» **ACTIVITY**
Retype verbatim the lines of the listing, from the very first through the line with "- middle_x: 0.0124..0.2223".

» **THE DATA**
::::::::::

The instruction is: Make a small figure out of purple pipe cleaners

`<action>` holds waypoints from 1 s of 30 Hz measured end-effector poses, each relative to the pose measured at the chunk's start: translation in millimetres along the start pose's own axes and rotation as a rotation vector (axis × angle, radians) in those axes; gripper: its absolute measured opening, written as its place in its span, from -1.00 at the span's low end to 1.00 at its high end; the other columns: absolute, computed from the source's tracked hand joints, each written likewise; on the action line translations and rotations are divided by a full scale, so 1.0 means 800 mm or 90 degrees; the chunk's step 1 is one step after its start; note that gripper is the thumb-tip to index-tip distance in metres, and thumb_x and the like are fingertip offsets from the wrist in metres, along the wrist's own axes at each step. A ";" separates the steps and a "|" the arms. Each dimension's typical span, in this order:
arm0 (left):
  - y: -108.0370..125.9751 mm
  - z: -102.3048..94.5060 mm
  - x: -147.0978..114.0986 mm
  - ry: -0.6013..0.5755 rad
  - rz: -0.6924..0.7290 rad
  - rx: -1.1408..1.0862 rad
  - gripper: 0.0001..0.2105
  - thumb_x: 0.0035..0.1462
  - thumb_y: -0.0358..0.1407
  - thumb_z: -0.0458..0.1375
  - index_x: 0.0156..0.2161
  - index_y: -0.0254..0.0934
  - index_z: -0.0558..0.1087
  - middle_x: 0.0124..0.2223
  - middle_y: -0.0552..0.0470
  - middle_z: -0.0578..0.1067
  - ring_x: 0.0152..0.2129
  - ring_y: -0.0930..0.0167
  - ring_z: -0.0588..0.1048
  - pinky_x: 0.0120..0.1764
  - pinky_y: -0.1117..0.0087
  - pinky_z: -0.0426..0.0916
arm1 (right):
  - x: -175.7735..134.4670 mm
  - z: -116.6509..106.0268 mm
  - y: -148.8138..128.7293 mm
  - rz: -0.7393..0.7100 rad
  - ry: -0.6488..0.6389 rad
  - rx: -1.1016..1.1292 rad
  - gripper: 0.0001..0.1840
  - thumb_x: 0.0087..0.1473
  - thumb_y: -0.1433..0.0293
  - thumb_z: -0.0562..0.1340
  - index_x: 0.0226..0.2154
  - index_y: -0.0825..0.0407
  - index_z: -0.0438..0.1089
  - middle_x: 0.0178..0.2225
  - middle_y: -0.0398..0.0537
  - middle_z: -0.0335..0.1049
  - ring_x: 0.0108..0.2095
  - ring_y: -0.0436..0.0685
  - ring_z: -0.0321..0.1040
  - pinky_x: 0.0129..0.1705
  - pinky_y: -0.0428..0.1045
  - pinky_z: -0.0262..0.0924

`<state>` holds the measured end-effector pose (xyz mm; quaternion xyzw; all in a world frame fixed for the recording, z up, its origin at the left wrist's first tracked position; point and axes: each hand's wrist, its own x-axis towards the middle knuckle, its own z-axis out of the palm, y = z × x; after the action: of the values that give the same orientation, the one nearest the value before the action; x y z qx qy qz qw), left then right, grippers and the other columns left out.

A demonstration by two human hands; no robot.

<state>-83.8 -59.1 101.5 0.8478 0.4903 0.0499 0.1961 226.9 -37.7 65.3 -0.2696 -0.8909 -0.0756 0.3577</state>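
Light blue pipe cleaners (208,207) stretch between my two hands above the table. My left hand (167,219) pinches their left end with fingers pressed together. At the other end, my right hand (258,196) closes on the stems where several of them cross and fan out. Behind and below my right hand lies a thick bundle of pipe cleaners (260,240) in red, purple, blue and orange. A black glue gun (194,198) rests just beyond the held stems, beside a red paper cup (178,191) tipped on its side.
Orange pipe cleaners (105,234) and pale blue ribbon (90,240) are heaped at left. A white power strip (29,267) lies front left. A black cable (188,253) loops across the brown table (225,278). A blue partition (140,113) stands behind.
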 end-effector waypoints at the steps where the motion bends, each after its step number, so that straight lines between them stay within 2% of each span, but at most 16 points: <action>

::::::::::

» **RESULT OF THIS TASK**
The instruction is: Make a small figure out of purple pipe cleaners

`<action>` holds waypoints from 1 s of 30 Hz measured end-effector poses, each relative to the pose measured at the chunk's start: translation in millimetres along the start pose's own axes and rotation as a rotation vector (axis × angle, radians) in those axes; gripper: its absolute measured opening, written as its place in its span, from -1.00 at the span's low end to 1.00 at its high end; the other columns: absolute, computed from the source's tracked hand joints, each written likewise; on the action line translations and rotations are divided by a full scale, so 1.0 means 800 mm or 90 degrees; the chunk's step 1 is one step after its start; note that gripper is the thumb-tip to index-tip distance in metres, and thumb_x and the like are fingertip offsets from the wrist in metres, along the wrist's own axes at each step. A ";" separates the steps and a "|" the arms. Each dimension's typical span, in this order:
arm0 (left):
  - y: -108.0370..125.9751 mm
  - z: -102.3048..94.5060 mm
  - x: -147.0978..114.0986 mm
  - ry: -0.6013..0.5755 rad
  - rz: -0.6924..0.7290 rad
  - rx: -1.1408..1.0862 rad
  - gripper: 0.0001..0.2105
  - thumb_x: 0.0035..0.1462
  - thumb_y: -0.0358..0.1407
  - thumb_z: -0.0458..0.1375
  - index_x: 0.0156..0.2161
  - index_y: -0.0254..0.0934
  - index_z: -0.0558..0.1087
  - middle_x: 0.0124..0.2223

The exercise has been completed in full.